Address all correspondence and requests for reprints to: Maria Tereza Nunes, Ph.D., Associate Professor, Department of Physiology and Biophysics, Institute of Biomedical Sciences, University of São Paulo, 05508-900 São Paulo, São Paulo, Brazil. E-mail: mtnunes{at}icb.usp.br.

We have shown that rats chronically treated with Arginine (Arg), although normoglycemic, exhibit hyperinsulinemia and decreased blood glucose disappearance rate after an insulin challenge. Attempting to investigate the processes underlying these alterations, male Wistar rats were treated with Arg (35 mg/d), in drinking water, for 4 wk.
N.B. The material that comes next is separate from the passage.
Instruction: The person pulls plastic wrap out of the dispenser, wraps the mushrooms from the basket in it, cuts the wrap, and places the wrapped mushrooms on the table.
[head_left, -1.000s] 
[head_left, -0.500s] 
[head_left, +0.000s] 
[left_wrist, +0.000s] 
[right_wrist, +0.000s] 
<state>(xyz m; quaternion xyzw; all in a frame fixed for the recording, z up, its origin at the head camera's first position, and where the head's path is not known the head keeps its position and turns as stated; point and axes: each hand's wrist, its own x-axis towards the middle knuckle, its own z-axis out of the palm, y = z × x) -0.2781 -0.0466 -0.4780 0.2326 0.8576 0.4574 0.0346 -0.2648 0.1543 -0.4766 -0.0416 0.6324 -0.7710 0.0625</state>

Rats were then acutely stimulated with insulin, and the soleus and extensorum digitalis longus muscles, white adipose tissue (WAT), and liver were excised for total and/or phosphorylated insulin receptor (IR), IR substrate 1/2, Akt, Janus kinase 2, signal transducer and activator of transcription (STAT) 1/3/5, and p85{alpha}/55{alpha} determination. Muscles and WAT were also used for plasma membrane (PM) and microsome evaluation of glucose transporter (GLUT) 4 content. Pituitary GH mRNA, GH, and liver IGF-I mRNA expression were estimated. It was shown that Arg treatment: 1) did not affect phosphotyrosine-IR, whereas it decreased phosphotyrosine-IR substrate 1/2 and phosphoserine-Akt content in all tissues studied, indicating that insulin signaling is impaired at post-receptor level; 2) decreased PM GLUT4 content in both muscles and WAT; 3) increased the pituitary GH mRNA, GH, and liver IGF-I mRNA expression, the levels of phosphotyrosine-STAT5 in both muscles, phosphotyrosine-Janus kinase 2 in extensorum digitalis longus, phosphotyrosine-STAT3 in liver, and WAT as well as total p85{alpha} in soleus, indicating that GH signaling is enhanced in these tissues; and 4) increased p55{alpha} total content in muscles, WAT, and liver. The present findings provide the molecular mechanisms by which insulin resistance and, by extension, reduced GLUT4 content in PM of muscles and WAT take place after chronic administration of Arg, and further suggest a putative role for GH in its genesis, considering its diabetogenic effect.